From the data below, set down exactly the lines between the one holding "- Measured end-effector" and the one holding "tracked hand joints", inclusive, and no others.

- _AVAILABLE DATA_:
"""
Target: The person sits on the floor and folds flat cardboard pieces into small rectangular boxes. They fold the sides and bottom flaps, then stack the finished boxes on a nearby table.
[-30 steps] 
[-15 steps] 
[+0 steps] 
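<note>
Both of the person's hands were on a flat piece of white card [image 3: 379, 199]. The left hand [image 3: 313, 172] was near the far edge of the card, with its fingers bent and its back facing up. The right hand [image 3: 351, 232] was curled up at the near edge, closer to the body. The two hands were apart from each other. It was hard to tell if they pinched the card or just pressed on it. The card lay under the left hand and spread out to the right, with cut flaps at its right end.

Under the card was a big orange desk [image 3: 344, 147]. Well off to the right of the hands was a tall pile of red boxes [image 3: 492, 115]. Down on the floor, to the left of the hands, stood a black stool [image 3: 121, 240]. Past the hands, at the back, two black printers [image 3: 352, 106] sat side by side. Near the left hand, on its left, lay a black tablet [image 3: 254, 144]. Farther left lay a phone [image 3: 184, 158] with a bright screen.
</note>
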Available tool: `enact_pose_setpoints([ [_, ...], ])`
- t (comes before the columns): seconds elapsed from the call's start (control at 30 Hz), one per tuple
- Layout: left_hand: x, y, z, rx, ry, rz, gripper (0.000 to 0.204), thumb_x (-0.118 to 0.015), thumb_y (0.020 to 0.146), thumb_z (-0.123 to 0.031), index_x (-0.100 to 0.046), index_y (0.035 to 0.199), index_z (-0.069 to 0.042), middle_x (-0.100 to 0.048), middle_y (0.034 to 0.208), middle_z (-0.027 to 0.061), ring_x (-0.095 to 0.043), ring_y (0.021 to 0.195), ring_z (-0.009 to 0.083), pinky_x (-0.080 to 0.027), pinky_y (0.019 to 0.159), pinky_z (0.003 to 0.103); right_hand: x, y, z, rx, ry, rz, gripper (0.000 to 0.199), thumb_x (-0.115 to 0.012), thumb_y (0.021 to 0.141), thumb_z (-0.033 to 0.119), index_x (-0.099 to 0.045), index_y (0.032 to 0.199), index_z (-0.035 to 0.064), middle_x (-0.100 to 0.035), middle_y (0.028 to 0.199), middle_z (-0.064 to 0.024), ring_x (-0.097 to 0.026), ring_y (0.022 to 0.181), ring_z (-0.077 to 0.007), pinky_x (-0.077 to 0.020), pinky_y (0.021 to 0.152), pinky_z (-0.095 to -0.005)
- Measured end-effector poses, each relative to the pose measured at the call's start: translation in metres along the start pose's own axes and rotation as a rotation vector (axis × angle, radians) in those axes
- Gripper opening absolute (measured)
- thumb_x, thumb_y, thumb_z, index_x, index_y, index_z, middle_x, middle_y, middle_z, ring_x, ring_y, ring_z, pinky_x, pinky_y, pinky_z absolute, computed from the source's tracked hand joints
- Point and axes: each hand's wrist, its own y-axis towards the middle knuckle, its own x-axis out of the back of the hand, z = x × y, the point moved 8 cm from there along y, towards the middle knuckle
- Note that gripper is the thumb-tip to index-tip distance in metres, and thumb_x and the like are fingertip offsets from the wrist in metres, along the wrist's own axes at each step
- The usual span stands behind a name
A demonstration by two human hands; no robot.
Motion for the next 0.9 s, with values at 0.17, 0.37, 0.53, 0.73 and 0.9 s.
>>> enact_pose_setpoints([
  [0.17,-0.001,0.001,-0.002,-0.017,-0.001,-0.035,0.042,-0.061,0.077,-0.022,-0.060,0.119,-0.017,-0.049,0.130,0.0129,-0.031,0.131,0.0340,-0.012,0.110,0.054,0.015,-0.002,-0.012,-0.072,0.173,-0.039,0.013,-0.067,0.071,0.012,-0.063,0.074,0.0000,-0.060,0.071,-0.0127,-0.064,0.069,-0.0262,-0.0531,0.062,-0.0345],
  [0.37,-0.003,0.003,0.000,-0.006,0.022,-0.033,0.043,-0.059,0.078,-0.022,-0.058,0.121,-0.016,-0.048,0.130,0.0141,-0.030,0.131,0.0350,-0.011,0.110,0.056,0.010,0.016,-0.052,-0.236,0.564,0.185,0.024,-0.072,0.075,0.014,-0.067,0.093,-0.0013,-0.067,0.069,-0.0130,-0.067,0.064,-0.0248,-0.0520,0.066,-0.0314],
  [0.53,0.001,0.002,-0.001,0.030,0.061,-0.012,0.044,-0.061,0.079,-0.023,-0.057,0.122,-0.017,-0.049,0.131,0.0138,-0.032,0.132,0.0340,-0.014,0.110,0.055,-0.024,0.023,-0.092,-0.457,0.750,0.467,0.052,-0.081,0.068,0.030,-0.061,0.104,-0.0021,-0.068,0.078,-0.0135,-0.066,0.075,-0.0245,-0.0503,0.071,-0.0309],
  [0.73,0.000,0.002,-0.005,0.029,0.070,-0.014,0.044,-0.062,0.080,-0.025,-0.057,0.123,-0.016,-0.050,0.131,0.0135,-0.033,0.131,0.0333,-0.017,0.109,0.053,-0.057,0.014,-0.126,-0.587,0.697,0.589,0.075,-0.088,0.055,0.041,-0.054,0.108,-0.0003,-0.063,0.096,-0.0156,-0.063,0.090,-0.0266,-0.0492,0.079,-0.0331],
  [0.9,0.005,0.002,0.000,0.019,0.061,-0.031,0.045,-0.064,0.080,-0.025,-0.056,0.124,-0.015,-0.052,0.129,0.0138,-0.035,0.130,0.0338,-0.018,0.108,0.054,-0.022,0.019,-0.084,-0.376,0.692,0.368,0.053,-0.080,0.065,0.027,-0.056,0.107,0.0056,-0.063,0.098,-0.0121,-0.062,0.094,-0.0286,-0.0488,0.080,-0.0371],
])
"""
- _RESULT_:
- Measured end-effector poses, each relative to the pose measured at the call's start: translation in metres along the start pose's own axes and rotation as a rotation vector (axis × angle, radians) in those axes
- Gripper opening absolute (measured)
- thumb_x, thumb_y, thumb_z, index_x, index_y, index_z, middle_x, middle_y, middle_z, ring_x, ring_y, ring_z, pinky_x, pinky_y, pinky_z absolute, computed from the source's tracked hand joints

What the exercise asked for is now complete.